Deformation Induced Complexion Transitions in Nanocrystalline Alloys

TL;DR

This study investigates how plastic deformation induces complexions transitions in nanocrystalline Pd-Au alloys, revealing stress-driven changes in grain boundary enthalpy that suggest a continuous, non-equilibrium complexion transition.

Contribution

It provides the first combined atomistic simulation and calorimetry evidence of deformation-induced complexion transitions in nanocrystalline alloys.

Findings

Plastic deformation increases grain boundary enthalpy.

Stress induces a transition from low-energy to high-energy GB states.

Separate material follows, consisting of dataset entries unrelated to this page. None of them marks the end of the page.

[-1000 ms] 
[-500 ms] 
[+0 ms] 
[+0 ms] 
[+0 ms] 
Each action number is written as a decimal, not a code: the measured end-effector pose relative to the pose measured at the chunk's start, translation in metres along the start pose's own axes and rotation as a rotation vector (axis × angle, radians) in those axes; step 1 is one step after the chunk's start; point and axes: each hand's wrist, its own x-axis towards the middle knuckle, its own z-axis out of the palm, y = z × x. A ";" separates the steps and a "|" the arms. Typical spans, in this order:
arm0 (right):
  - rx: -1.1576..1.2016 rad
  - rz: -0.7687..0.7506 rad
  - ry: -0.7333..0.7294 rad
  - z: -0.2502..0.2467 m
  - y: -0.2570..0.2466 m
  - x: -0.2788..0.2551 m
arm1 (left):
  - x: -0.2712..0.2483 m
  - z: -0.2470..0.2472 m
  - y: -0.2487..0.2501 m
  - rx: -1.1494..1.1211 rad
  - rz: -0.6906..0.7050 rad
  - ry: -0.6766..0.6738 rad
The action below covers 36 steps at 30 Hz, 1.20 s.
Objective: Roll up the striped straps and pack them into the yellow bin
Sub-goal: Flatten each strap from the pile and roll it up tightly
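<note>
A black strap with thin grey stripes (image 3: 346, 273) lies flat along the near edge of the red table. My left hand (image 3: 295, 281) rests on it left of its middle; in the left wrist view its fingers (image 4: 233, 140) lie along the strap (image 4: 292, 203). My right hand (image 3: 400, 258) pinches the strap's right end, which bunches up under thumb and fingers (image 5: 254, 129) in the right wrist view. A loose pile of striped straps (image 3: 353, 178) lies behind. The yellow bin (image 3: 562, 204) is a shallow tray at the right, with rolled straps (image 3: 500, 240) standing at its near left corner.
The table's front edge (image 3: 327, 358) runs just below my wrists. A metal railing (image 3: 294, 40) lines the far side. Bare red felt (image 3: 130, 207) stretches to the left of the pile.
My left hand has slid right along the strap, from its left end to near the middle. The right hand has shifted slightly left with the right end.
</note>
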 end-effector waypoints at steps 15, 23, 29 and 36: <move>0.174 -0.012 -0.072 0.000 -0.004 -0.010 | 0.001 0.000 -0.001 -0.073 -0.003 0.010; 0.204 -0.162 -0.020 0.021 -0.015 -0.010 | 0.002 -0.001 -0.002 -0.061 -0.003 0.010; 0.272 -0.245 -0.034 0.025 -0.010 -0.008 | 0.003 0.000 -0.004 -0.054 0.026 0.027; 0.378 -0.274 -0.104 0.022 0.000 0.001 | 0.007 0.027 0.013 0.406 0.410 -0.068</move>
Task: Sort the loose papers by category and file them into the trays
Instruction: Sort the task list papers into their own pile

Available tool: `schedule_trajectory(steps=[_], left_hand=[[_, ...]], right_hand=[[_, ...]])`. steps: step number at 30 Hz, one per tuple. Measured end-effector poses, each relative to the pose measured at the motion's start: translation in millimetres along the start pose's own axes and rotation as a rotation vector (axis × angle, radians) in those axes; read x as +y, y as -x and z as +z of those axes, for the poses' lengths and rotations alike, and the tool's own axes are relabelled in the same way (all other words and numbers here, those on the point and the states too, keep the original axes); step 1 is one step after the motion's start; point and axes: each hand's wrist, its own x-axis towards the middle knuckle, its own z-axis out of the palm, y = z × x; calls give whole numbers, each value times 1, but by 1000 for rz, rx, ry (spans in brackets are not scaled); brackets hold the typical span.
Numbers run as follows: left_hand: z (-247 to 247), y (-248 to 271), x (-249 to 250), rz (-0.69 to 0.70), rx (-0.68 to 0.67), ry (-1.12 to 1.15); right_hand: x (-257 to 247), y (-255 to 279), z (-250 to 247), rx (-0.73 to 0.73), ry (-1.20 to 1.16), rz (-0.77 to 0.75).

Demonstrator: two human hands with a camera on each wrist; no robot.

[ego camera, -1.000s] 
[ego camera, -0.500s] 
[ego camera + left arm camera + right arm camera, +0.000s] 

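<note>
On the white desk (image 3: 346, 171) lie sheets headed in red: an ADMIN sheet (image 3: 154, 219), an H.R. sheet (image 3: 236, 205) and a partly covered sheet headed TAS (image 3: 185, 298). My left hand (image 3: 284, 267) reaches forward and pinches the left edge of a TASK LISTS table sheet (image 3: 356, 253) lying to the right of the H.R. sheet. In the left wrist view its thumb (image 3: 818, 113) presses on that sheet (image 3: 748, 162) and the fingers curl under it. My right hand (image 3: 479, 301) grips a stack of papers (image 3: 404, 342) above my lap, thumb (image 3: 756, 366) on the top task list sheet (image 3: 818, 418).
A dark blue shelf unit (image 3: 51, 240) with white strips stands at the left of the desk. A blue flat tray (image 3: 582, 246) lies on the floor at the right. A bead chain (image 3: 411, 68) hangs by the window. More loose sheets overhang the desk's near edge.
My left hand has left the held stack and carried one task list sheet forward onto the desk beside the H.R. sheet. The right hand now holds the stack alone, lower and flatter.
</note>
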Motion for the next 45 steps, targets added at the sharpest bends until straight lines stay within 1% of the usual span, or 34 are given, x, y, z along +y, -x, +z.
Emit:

GBs store deformation history through configurational changes.

Abstract

Grain boundary (GB) enthalpies in nanocrystalline (NC) $\mathrm {Pd_{90}Au_{10}}$ are studied after preparation, thermal relaxation and plastic deformation. By comparing results from atomistic computer simulations and calorimetry, we show that increasing plastic deformation of equilibrated NC $\mathrm {Pd_{90}Au_{10}}$ specimen causes an increase of the stored GB enthalpy $\Delta \gamma$. We interpret this change of $\Delta \gamma$ as stress-induced complexion transition from a low-energy to a high-energy GB-core state. In fact, GBs behave not only as mere sinks and sources of zero- and one-dimensional defects or act as migration barriers to the latter but also have the capability of storing deformation history through configurational changes of their core structure and hence GB enthalpy. Such a scenario can be understood as a continuous complexion transition under non-equilibrium conditions, which is related to hysteresis effects under loading-unloading conditions.